The Inspiring Life of Travis Roy


Sean Yang, Staff Writer

Bright lights were shining, the audience was applauding, and adrenaline was rushing as Travis Roy stepped onto the ice. Roy was ready to prove himself. His father had been a successful hockey player before him. He was ready to dominate the game with his fellow teammates on the Boston University hockey team, but his career ended in an instant. He suffered an injury 11 seconds into his first hockey game in 1995 and was left a quadriplegic.

“It was as if my head had become disengaged from my body,” said Roy.

After crashing into an opposing defender and crashing into the boards of the arena, Roy had shattered his fourth and fifth cervical vertebrae and was immediately left paralyzed.

“That could have been me,” said Chris Drury, a sophomore on Roy’s hockey team at the time. 

Roy started off as a superstar hockey player with a host of colleges wanting him to play for their teams. The team he had chosen to join was a hockey powerhouse as four players who were on the team would go on to successful National Hockey League careers.

Even though Roy didn’t end up with a successful career in hockey, he channeled his passion for the sport by starting his own foundation, dedicated to spinal cord injury survivors. The foundation has given more than $5 million to rehabilitation institutions, research projects, and grants all dedicated to help improve the lives of paraplegics and quadriplegics.

“The way Travis dealt with this tragedy is an inspiration to me,” said Drury who would remain close to Roy as he went on to win a Stanley Cup. 

After winning the Cup, Drury took it back to Boston for Roy to see.

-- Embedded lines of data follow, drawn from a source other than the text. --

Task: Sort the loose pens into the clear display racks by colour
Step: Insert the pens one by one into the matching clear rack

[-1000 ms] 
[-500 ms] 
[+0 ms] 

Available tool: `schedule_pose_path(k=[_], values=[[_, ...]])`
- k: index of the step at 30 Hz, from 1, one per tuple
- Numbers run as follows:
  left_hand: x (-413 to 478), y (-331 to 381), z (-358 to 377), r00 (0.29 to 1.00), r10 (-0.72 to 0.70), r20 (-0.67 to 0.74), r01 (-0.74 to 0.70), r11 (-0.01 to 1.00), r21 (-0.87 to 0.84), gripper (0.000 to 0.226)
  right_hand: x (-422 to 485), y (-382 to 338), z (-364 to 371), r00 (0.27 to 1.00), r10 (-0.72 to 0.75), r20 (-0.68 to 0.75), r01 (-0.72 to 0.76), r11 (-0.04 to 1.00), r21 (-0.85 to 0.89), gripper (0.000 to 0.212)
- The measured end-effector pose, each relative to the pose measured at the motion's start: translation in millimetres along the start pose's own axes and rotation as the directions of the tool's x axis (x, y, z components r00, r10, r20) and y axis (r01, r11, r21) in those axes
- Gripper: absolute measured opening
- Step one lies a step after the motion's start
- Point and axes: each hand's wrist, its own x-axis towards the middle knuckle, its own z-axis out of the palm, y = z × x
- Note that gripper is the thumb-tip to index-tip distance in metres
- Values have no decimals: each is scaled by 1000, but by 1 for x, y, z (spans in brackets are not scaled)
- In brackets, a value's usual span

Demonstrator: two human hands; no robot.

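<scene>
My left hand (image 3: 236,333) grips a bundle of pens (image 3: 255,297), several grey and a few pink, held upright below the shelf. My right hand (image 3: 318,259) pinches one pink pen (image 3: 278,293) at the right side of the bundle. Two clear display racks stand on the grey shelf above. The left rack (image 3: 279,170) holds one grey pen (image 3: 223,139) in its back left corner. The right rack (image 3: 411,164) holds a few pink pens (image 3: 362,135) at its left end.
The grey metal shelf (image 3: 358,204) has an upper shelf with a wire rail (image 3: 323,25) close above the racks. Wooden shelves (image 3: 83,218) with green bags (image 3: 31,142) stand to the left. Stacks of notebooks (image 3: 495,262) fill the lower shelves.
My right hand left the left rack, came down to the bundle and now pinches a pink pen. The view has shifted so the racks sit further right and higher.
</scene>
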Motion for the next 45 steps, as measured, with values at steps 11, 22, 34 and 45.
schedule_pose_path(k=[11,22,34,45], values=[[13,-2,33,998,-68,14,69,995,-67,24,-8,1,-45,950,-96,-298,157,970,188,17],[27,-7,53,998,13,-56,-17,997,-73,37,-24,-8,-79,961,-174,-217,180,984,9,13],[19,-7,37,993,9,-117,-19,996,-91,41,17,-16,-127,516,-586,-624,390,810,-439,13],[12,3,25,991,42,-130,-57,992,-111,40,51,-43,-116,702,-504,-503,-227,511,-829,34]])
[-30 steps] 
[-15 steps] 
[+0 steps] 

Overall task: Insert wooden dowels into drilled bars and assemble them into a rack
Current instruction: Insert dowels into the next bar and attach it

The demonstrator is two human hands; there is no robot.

“It was the first time I had ever seen the Stanley Cup… It was a thrill,” said Roy.

Due to complications in a surgery Roy needed after being in a wheelchair for more than 25 years, Roy passed away Oct. 29. There were more than 200 church masses and prayer services dedicated to honor Roy according to his father. 

Roy truly made an impact on the hockey world as many Boston University members who join the team today are still inspired by Roy’s bravery.

“Watching him graduate in four years without being able to pick up a highlighter or take notes in class” showed his extraordinary determination, said Roy’s siblings.

“Sometimes in life you choose your challenges, other times the challenges choose you, and it’s what you do in the face of those challenges that defines you and what you’ll become,” said Roy. 

Roy is survived by his mother, father, and siblings. Giving speeches in his wheelchair, Roy was able to encourage youth like himself to never give up, as he was able to overcome his own adversity. Even after it seemed like Roy’s entire career was over, Roy persevered and was able to find a new passion: motivational speeches for youth. The entire hockey world will also remember him forever as he continues to inspire and motivate others everyday.